Anyway, after the kids were away, Christmas and birthdays tended to get rolled up into one. Presents would be communal. Single, big items. A Persian rug, an Edwardian wingback chair, a painting perhaps, and one year, a King-size mahogany sleigh bed, with a mattress so thick and heavy, that it was a two-man job to change the sheets. And it was great for sex. The warmth of the mahogany and the solidity of that high tail board at his feet was so much better than the ice-cold trellis of wrought iron, George said.

But it was a nightmare to sleep on. The mattress was so efficient that it seemed to trap all of your body heat. I’d wake up in the middle of the night, sweaty, feet burning, legs restless, ruing the loss of that old wrought iron bed. I’d have to go downstairs to the kitchen, and walk barefoot on the ceramic tiles. I was still doing that, even after switching to our one tog summer duvet. It was January, for God’s sake.

A month of sleep deprivation later, the sleigh was in the spare room and we were on a cheap divan, my feet dangling over the bottom of the mattress. Bliss.

Not so good for sex though.

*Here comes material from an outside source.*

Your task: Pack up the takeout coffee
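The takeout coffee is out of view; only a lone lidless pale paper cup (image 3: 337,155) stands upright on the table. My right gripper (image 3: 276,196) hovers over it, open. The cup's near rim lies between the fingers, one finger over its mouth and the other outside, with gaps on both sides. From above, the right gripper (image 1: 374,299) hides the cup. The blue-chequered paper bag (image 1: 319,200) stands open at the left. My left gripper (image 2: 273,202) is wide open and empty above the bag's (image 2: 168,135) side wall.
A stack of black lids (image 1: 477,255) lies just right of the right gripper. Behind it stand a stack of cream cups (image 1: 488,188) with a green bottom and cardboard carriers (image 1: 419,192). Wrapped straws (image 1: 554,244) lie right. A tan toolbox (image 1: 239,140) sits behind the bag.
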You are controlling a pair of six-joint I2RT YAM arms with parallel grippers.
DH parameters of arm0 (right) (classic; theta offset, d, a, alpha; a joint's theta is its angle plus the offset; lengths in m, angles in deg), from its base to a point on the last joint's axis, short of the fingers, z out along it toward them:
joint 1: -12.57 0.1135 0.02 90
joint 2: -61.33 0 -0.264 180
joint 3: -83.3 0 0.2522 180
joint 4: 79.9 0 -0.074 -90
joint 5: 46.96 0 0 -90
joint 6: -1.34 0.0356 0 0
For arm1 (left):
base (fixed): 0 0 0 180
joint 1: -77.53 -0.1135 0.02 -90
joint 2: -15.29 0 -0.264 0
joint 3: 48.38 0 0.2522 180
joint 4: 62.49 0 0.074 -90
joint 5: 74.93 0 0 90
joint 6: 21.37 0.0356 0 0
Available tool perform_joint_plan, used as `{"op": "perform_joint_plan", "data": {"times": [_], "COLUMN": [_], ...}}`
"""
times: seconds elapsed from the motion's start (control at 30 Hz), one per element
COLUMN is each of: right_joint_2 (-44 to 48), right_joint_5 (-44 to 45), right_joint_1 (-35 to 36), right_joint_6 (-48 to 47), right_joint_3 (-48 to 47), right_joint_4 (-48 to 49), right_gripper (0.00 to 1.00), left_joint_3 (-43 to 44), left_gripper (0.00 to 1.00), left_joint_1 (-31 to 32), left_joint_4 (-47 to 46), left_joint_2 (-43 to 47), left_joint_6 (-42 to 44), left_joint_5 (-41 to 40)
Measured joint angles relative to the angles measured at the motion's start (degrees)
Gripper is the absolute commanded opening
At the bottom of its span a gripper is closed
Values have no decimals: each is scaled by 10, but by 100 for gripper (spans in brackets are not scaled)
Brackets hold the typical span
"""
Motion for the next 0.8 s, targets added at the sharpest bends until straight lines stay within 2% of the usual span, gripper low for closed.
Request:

George seemed to slip down the bed when he was on top, unless he assumed the plank position.

‘What’s the plank position?’

‘Something I used to do when I went to the gym,’ he said. ‘You dig your toes in and raise yourself, either on to your forearms or your hands; kind of like doing a press-up except you just hold that position.’

‘How long for?’

‘Well, I used to do it for two or three minutes.’

‘Well, that won’t be long enough.’

In fact, on his forearms, grinding away, he could manage quite a long time. Quite long enough. Then he got tennis elbow. Both sides. Not something you’d usually consider as a complication of sex. Pity, he nearly had a flat abdomen again.

So, for a time, I went on top. I liked it but not as much as I used to. When we were young it was my preference but not now.

‘Why do you think that is, George?’

‘Because when you were young, you were pregnant half the time.’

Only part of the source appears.